WHAT YOU SHOULD DO:
Exact copies of all the entries are required, and no pictures should appear in them.

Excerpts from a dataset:
● ● ● ●

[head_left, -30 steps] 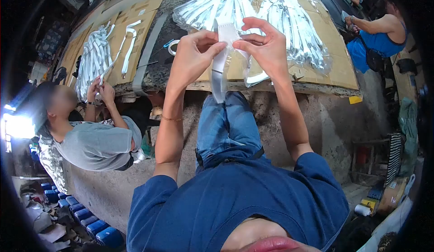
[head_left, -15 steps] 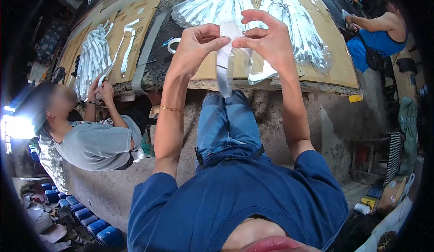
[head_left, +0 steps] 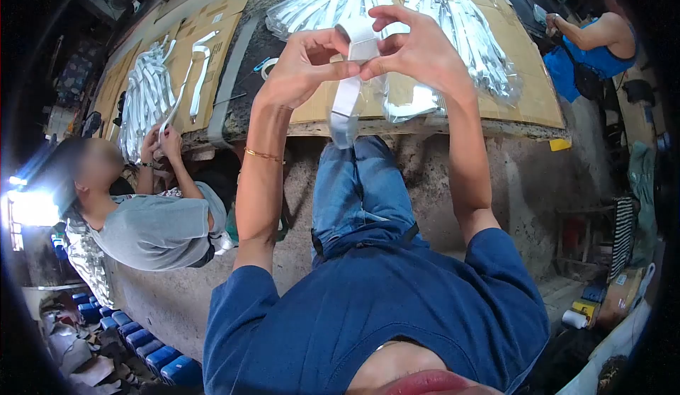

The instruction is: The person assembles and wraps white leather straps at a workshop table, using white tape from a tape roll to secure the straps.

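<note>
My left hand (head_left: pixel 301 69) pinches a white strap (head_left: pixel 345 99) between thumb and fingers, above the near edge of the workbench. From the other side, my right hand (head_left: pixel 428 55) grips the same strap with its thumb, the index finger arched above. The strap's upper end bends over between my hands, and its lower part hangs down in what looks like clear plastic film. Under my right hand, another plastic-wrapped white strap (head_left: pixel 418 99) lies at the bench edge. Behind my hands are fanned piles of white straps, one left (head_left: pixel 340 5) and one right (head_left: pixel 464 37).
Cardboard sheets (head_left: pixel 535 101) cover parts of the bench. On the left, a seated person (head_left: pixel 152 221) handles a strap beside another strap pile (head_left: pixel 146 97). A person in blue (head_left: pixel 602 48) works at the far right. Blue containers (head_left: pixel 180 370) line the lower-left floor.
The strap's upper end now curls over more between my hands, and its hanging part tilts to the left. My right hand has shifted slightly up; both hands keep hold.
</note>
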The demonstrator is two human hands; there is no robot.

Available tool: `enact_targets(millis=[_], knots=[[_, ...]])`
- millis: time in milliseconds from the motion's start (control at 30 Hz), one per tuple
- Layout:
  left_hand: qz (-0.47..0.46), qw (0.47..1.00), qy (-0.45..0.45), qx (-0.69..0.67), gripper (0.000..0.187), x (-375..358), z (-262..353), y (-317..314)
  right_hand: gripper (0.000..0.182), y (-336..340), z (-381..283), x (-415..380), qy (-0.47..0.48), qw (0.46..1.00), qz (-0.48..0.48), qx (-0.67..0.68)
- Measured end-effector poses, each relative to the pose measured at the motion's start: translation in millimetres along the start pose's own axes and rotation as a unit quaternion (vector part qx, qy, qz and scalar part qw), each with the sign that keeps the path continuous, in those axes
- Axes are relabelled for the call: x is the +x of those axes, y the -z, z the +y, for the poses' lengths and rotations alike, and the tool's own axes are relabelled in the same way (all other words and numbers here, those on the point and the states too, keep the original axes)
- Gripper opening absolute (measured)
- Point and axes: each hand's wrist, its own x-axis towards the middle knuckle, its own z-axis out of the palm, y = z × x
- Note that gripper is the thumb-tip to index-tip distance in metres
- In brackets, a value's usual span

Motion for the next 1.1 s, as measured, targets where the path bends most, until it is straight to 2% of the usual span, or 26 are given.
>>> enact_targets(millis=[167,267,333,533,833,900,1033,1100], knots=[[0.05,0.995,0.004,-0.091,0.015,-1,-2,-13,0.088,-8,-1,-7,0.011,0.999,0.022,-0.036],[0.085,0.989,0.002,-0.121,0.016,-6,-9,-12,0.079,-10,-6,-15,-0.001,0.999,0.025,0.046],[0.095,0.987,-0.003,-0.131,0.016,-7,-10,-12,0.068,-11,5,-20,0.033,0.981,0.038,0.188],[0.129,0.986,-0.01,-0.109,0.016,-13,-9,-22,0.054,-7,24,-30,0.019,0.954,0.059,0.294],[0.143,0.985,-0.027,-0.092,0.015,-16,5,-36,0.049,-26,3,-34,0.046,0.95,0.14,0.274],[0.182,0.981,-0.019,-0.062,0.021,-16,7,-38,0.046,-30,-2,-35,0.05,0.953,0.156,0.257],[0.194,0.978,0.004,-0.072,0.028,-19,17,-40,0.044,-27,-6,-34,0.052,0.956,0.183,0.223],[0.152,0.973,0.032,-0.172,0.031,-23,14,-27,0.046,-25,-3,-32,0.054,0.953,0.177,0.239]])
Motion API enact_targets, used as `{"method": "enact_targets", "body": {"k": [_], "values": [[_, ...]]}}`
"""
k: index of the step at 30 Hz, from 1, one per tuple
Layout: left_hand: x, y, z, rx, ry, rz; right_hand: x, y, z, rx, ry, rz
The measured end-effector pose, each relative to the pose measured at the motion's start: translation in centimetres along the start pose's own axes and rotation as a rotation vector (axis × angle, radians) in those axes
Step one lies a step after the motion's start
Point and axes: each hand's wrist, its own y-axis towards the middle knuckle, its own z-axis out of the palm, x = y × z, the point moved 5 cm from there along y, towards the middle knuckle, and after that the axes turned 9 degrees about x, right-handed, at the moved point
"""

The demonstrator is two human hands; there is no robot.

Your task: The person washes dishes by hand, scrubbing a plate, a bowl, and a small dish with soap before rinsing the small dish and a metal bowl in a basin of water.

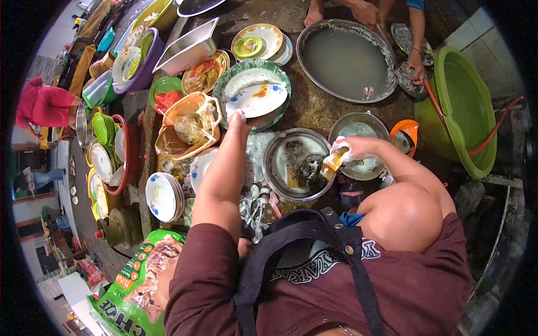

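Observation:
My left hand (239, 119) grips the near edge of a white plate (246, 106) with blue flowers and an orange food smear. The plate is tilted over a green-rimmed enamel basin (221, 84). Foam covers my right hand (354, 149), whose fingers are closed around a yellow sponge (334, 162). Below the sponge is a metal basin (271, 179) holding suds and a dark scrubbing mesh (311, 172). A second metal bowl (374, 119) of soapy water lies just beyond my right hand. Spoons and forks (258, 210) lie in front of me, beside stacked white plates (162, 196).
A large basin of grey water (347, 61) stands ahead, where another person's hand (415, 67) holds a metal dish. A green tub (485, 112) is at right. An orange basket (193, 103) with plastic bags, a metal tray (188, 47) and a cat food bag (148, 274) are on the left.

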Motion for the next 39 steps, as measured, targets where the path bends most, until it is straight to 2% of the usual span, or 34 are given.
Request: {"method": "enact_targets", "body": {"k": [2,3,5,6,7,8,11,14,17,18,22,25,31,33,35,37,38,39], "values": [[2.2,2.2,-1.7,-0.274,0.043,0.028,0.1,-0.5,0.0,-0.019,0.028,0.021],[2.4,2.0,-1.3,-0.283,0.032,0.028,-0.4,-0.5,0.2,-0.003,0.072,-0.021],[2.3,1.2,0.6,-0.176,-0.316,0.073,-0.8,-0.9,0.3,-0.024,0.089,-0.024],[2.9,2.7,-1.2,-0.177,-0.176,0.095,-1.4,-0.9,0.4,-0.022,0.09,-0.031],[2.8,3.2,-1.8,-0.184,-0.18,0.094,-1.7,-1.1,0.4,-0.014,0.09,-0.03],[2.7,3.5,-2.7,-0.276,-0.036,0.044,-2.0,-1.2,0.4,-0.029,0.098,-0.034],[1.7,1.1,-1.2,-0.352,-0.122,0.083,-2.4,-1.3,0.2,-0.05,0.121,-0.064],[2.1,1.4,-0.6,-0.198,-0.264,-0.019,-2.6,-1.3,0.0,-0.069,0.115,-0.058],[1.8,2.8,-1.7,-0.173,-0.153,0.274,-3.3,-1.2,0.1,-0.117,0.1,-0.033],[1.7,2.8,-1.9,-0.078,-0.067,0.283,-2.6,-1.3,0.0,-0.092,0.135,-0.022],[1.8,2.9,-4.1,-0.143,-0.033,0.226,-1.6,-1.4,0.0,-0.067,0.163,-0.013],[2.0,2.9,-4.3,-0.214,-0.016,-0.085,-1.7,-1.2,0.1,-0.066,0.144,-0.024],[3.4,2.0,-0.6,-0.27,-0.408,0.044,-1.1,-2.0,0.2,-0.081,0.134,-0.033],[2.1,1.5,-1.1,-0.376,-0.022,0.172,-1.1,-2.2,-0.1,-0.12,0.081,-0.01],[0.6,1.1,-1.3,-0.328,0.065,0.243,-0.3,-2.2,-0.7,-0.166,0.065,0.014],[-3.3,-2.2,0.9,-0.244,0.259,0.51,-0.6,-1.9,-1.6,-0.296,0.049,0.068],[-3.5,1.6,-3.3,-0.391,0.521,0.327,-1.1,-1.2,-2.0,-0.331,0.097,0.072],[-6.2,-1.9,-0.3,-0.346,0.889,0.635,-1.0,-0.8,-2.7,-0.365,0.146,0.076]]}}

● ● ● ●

ANSWER AREA:
[head_left, -30 steps] 
[head_left, -15 steps] 
[head_left, +0 steps] 

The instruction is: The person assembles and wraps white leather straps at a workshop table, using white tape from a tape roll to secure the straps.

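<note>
My left hand (head_left: pixel 301 69) pinches a white strap (head_left: pixel 345 99) between thumb and fingers, above the near edge of the workbench. From the other side, my right hand (head_left: pixel 428 55) grips the same strap with its thumb, the index finger arched above. The strap's upper end bends over between my hands, and its lower part hangs down in what looks like clear plastic film. Under my right hand, another plastic-wrapped white strap (head_left: pixel 418 99) lies at the bench edge. Behind my hands are fanned piles of white straps, one left (head_left: pixel 340 5) and one right (head_left: pixel 464 37).
Cardboard sheets (head_left: pixel 535 101) cover parts of the bench. On the left, a seated person (head_left: pixel 152 221) handles a strap beside another strap pile (head_left: pixel 146 97). A person in blue (head_left: pixel 602 48) works at the far right. Blue containers (head_left: pixel 180 370) line the lower-left floor.
The strap's upper end now curls over more between my hands, and its hanging part tilts to the left. My right hand has shifted slightly up; both hands keep hold.
</note>
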The demonstrator is two human hands; there is no robot.

Available tool: `enact_targets(millis=[_], knots=[[_, ...]])`
- millis: time in milliseconds from the motion's start (control at 30 Hz), one per tuple
- Layout:
  left_hand: qz (-0.47..0.46), qw (0.47..1.00), qy (-0.45..0.45), qx (-0.69..0.67), gripper (0.000..0.187), x (-375..358), z (-262..353), y (-317..314)
  right_hand: gripper (0.000..0.182), y (-336..340), z (-381..283), x (-415..380), qy (-0.47..0.48), qw (0.46..1.00), qz (-0.48..0.48), qx (-0.67..0.68)
- Measured end-effector poses, each relative to the pose measured at the motion's start: translation in millimetres along the start pose's own axes and rotation as a unit quaternion (vector part qx, qy, qz and scalar part qw), each with the sign that keeps the path continuous, in those axes
- Axes are relabelled for the call: x is the +x of those axes, y the -z, z the +y, for the poses' lengths and rotations alike, and the tool's own axes are relabelled in the same way (all other words and numbers here, those on the point and the states too, keep the original axes)
- Gripper opening absolute (measured)
- Point and axes: each hand's wrist, its own x-axis towards the middle knuckle, its own z-axis out of the palm, y = z × x
- Note that gripper is the thumb-tip to index-tip distance in metres
- In brackets, a value's usual span

Motion for the next 1.1 s, as measured, targets where the path bends most, until it is straight to 2% of the usual span, or 26 are given.
>>> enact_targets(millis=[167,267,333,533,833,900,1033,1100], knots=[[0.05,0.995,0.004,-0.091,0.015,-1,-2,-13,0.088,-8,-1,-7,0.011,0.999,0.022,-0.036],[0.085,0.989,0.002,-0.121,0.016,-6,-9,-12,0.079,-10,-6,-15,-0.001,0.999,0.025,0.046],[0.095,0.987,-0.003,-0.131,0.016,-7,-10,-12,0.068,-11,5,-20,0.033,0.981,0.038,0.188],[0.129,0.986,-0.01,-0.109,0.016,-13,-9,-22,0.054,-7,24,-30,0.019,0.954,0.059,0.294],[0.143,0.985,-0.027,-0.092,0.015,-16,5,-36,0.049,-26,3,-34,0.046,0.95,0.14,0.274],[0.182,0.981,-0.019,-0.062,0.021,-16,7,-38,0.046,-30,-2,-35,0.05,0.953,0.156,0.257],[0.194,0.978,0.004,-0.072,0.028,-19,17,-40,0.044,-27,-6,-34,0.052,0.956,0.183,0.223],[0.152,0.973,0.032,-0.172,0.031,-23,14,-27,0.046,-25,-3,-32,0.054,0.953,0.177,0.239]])
Motion API enact_targets, used as `{"method": "enact_targets", "body": {"k": [_], "values": [[_, ...]]}}`
"""
k: index of the step at 30 Hz, from 1, one per tuple
Layout: left_hand: x, y, z, rx, ry, rz; right_hand: x, y, z, rx, ry, rz
The measured end-effector pose, each relative to the pose measured at the motion's start: translation in centimetres along the start pose's own axes and rotation as a rotation vector (axis × angle, radians) in those axes
Step one lies a step after the motion's start
Point and axes: each hand's wrist, its own y-axis towards the middle knuckle, its own z-axis out of the palm, x = y × z, the point moved 5 cm from there along y, towards the middle knuckle, and after that the axes turned 9 degrees about x, right-handed, at the moved point
"""

The demonstrator is two human hands; there is no robot.

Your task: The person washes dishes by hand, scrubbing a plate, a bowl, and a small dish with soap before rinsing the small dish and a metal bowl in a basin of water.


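Observation:
My left hand (239, 119) grips the near edge of a white plate (246, 106) with blue flowers and an orange food smear. The plate is tilted over a green-rimmed enamel basin (221, 84). Foam covers my right hand (354, 149), whose fingers are closed around a yellow sponge (334, 162). Below the sponge is a metal basin (271, 179) holding suds and a dark scrubbing mesh (311, 172). A second metal bowl (374, 119) of soapy water lies just beyond my right hand. Spoons and forks (258, 210) lie in front of me, beside stacked white plates (162, 196).
A large basin of grey water (347, 61) stands ahead, where another person's hand (415, 67) holds a metal dish. A green tub (485, 112) is at right. An orange basket (193, 103) with plastic bags, a metal tray (188, 47) and a cat food bag (148, 274) are on the left.
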
Motion for the next 39 steps, as measured, targets where the path bends most, until it is straight to 2% of the usual span, or 34 are given.
Request: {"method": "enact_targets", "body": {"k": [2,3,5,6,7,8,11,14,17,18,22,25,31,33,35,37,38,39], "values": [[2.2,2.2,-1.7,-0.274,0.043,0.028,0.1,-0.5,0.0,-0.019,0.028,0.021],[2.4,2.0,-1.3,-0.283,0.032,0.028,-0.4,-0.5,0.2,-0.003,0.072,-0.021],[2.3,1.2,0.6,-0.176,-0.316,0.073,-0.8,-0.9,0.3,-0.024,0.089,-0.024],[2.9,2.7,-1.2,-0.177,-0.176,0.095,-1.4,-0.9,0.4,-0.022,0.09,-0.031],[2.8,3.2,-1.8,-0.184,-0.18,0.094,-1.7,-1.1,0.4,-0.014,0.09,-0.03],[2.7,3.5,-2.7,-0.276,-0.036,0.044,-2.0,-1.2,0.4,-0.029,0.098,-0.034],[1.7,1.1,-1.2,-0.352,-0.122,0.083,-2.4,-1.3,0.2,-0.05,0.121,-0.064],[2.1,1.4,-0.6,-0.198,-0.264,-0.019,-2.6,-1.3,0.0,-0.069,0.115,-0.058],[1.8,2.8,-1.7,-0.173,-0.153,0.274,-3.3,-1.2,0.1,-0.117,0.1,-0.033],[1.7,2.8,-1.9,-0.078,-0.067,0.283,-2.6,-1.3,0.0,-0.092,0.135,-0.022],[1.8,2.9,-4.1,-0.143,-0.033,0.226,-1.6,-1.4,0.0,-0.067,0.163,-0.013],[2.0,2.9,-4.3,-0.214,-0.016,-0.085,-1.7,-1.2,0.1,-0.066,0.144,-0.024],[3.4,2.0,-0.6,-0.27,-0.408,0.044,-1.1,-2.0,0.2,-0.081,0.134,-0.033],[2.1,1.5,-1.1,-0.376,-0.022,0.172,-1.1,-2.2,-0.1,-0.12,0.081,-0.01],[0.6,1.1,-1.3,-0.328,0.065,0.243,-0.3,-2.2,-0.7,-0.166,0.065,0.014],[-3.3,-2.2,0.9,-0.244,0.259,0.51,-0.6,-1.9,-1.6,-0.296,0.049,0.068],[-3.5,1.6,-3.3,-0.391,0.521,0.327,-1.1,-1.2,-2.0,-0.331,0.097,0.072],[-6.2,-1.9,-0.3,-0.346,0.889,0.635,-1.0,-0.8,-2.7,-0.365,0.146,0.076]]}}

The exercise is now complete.